▸ **Your instructions**: Locate the word "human" in the material, then show every line that holds it.

------------------------------

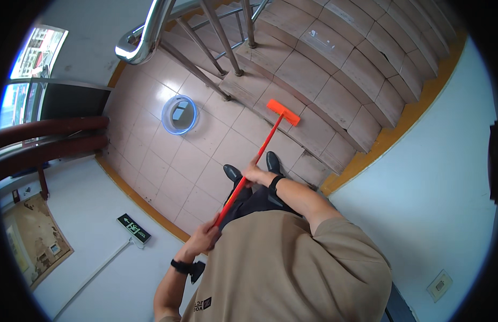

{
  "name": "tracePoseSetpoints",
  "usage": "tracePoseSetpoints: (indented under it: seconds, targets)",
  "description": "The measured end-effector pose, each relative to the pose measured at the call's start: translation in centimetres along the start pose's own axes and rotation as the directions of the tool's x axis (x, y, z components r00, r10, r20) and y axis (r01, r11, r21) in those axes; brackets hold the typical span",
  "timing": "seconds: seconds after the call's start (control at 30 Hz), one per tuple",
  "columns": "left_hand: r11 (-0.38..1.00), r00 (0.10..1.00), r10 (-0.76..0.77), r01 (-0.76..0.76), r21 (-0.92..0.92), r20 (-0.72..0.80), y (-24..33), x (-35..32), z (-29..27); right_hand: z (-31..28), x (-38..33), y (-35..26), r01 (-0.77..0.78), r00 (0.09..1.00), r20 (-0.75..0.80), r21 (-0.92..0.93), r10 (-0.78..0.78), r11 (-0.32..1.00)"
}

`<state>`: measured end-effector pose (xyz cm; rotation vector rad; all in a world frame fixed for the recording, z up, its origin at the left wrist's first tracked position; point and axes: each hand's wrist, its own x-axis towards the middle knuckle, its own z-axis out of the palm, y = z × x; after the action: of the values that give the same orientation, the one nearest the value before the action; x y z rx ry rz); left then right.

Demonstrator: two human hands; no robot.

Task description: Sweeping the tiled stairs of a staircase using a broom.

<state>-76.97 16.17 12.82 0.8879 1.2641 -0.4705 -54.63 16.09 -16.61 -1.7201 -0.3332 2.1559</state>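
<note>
A long-handled scrub brush [266, 140] with a red pole and an orange head [284, 112] slants away from my body. Its head rests on the lowest stair tread [313, 126], bristles facing down. Near the top end of the pole, my left hand [205, 236] is closed round it, a dark watch on that wrist. Farther down the pole my right hand [253, 174] grips it, with a black band at the wrist. Left of the brush, a clear bluish basin [179, 115] holding water stands on the tiled landing.
Stairs [335, 43] rise at the far right, with a steel railing [192, 72] beside them. Red pipes [50, 131] run along the left wall below a window [31, 80]. An exit sign [134, 228] hangs at the lower left. White wall [420, 204] closes off the right.
</note>
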Motion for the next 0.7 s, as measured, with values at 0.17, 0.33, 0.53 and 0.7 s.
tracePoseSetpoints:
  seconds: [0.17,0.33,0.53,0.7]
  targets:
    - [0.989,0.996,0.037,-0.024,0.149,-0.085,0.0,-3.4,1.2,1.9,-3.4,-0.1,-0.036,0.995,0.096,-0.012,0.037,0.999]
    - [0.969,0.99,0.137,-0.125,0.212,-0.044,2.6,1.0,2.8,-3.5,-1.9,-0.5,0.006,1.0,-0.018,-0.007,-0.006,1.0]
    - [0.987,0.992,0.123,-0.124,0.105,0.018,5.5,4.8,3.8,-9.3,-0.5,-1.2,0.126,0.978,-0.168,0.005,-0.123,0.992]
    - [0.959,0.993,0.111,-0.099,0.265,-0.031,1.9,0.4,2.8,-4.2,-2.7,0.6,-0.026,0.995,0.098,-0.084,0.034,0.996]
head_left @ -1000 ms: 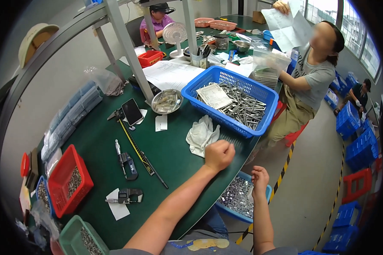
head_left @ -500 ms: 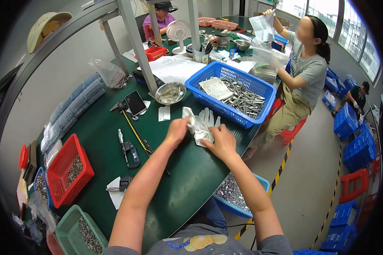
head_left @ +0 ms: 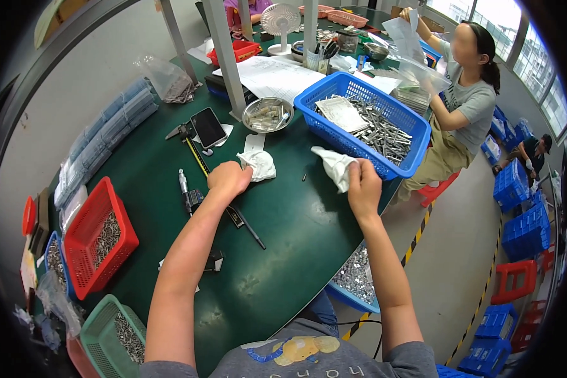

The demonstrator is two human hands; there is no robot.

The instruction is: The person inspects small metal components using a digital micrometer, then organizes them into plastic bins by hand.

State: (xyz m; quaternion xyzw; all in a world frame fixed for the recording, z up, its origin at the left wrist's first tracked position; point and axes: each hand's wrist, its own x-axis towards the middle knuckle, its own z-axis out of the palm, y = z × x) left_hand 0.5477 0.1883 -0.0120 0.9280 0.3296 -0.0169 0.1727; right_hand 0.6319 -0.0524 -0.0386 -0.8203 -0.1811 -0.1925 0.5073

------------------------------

▸ **Solution for this problem**:
Demonstrator: two human hands; no robot.
The demonstrator is two human hands; there is no robot.

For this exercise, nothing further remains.